- The legality of the electronically created and registered interest is the product of the law’s indifference to contractual form and the express legislative intent of the Electronic Conveyancing National Law.
- The question of authority to sign is likely to arise in contested transactions.
- Digital signatures are only as reliable as the persons entrusted with them.
E-conveyancing is simply online conveyancing in which contracts are created and exchanged, documents lodged for registration, funds transferred, and interests registered, entirely electronically. The legality of the electronically created and registered interests is the product of the law’s indifference to contractual and documentary form and the express legislative intent of the Electronic Conveyancing National Law (‘ECNL’).
The United Nations Model Law on Electronic Commerce (‘MLEC’) creates functional and legal equivalence between electronic and paper media by defining concepts such as ‘writing’, ‘signature’ and ‘original’ in ways that include electronic records and signatures.

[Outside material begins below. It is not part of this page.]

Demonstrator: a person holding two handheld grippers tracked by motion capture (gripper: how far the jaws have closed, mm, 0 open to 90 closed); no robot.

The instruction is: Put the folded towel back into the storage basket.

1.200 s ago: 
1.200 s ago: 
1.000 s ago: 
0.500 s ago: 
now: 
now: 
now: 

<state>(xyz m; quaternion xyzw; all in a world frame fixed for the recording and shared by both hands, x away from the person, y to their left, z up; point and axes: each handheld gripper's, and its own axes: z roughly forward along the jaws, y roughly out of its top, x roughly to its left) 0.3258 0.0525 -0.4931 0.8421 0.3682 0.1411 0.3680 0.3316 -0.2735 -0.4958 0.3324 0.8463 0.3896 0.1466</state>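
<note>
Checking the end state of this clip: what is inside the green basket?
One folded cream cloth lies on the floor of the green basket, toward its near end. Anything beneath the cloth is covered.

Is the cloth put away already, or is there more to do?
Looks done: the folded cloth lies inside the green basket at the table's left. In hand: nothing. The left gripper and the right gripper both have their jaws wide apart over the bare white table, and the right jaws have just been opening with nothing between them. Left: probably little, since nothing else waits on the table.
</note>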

The key provision is contained in §5 – that an electronic information will not be invalid solely on account of it being wholly or partly in electronic form. Further provisions are that an electronic information will be in writing if it is accessible so as to be useable for subsequent reference; a signature will not be invalid so long as it is appropriate to the purpose for which the electronic information was generated and a method is used to identify the signatory; and a contract shall not be invalid solely on account of it being wholly or partly in electronic form.

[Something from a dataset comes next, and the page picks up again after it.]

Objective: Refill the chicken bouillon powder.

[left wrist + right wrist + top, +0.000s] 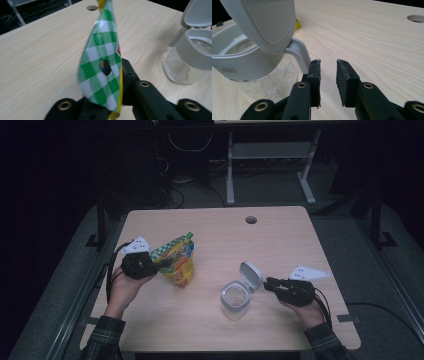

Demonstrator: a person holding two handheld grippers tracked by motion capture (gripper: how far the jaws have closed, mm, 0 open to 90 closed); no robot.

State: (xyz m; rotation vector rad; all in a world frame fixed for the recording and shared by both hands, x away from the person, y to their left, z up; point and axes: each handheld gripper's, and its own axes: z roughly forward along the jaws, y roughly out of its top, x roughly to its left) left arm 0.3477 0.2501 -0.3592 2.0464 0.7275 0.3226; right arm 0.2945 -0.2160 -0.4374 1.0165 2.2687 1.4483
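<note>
While the left gripper (150,263) has its jaws pinched shut on the green-checked sealed edge of the snack bag (177,261), that bag stands upright on the table (280,240), with its long axis running from the pinched top seam down to its yellow base; in the left gripper view the flat checked flap (101,67) rises straight up between the black jaws, thin edge toward the camera. From this grip outward, the container (235,299) lies off to the person's right and a little nearer to them, well apart from the bag, with bare wood between the two. It is a clear jar with a grey collar, and its hinged lid (251,274) is swung up and back, so the mouth faces upward and is unobstructed. The right gripper (270,284) is the nearer tool to the jar: its jaws stand slightly parted with nothing between them, and their tips sit just beside the lid's hinge arm (298,51) without clearly touching it. Judging from this layout, the coming move is to carry the bag sideways toward the open mouth, so the bag's top must end up over the jar, with the right gripper placed to steady it.
</note>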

Legislation based on the MLEC has been enacted in every jurisdiction in Australia. Section 8 of the Electronic Transactions Act 1999 (Cth) reproduces §5 of the MLEC. Section 9 provides a narrower enabling of electronic communications than the MLEC because it refers only to information required by government. Section 10 carries the added burden of an objective test of ‘reliability’ of method to identify the signatory (Get Up Ltd v Electoral Commissioner (2010) 189 FCR 165; see also Russells v McCardel  VSC 287).
Arguably, the common law does not require the assistance of legislation to recognise the validity of electronic writing and signatures for dealings in real property. Since the nineteenth century, common law courts have held that telegrams were capable of forming valid contracts for transacting interests in land (Godwin v Francis (1870) LR 5 CP 295). Since then, courts in the United States, Canada, Australia, New Zealand and Singapore have held mailgrams (Hessenthaler v Farzin (1989) 564 A.2d 990), faxes (Twynam Pastoral Co Pty Ltd v Anburn Pty Ltd (NSWSC, Young J, No 3551 of 1989, 15 August 1989, unreported)) and emails (Shattuck v Klotzbach (2001) 14 Mass L Rep 360; Rosenfeld v Zerneck (2004) 776 NYS 2d 458; Girouard v Drouet  N.B.J. No 136; Cox v Coughlan  NZHC 164; Joseph Matthew anor v Singh Chiranjeev anor  SGCA 51) capable of forming valid contracts for dealings in interests in land.
Where the courts have not upheld the validity of such contracts it is because the substance, rather than the form, has been deficient (Harvey v Facey  AC 552; Singer v Adamson 2003 WL 23641985 affd (2005) 837 NE 2d 313).